Loved the analogy with the ice cube, made it seem so much easier to comprehend.
 

1. What is the definition of quantum information?

The definition of quantum information refers to the encoding and processing of information using quantum systems, such as qubits, which can exist in multiple states simultaneously. This allows for the storage and manipulation of significantly more information than traditional binary systems, leading to potentially more efficient and powerful computing.

2. How is quantum information different from classical information?
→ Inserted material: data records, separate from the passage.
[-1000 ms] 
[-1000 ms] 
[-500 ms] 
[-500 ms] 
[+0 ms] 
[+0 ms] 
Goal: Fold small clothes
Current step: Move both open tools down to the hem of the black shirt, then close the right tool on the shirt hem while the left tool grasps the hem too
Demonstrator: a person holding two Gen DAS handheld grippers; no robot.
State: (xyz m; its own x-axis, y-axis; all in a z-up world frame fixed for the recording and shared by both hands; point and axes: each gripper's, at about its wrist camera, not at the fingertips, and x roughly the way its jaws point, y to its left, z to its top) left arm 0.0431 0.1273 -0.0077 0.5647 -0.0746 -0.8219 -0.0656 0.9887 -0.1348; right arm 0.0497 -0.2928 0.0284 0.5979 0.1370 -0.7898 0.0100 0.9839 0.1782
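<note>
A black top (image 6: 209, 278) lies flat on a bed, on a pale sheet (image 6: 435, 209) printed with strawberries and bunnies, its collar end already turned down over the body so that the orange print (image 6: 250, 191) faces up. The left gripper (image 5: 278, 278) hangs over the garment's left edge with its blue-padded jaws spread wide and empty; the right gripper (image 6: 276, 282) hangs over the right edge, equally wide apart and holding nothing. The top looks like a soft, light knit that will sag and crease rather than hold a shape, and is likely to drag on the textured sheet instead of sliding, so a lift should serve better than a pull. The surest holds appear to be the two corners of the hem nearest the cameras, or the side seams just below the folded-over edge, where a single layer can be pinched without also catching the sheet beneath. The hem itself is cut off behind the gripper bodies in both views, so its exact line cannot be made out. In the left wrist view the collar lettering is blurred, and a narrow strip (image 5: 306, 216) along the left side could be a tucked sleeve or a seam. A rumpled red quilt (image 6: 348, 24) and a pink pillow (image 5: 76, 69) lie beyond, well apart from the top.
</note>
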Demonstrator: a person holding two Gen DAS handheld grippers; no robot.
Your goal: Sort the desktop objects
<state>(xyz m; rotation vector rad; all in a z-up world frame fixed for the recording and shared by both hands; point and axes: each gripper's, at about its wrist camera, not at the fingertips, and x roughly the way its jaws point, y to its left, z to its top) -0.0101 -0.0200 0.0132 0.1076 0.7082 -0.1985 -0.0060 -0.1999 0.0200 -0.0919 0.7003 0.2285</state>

Classical information is based on binary digits (0s and 1s), whereas quantum information is based on qubits, which can exist in superposition states of both 0 and 1 simultaneously. This allows for a greater amount of information to be stored and processed in a single quantum system.

3. What is the significance of quantum information?

The significance of quantum information lies in its potential to revolutionize computing and communication. Quantum computers have the ability to solve certain problems significantly faster than classical computers, and quantum communication allows for secure transmission of information through quantum cryptography.

4. How is quantum information related to quantum mechanics?

Quantum information is closely related to quantum mechanics, as it utilizes the principles of superposition and entanglement to encode and process information. Quantum mechanics provides the mathematical framework for understanding and manipulating quantum information.

5. What are some practical applications of quantum information?

Some practical applications of quantum information include quantum cryptography for secure communication, quantum simulation for solving complex problems in chemistry and physics, and quantum machine learning for more efficient data analysis. Quantum information also has potential uses in fields such as finance, logistics, and drug discovery.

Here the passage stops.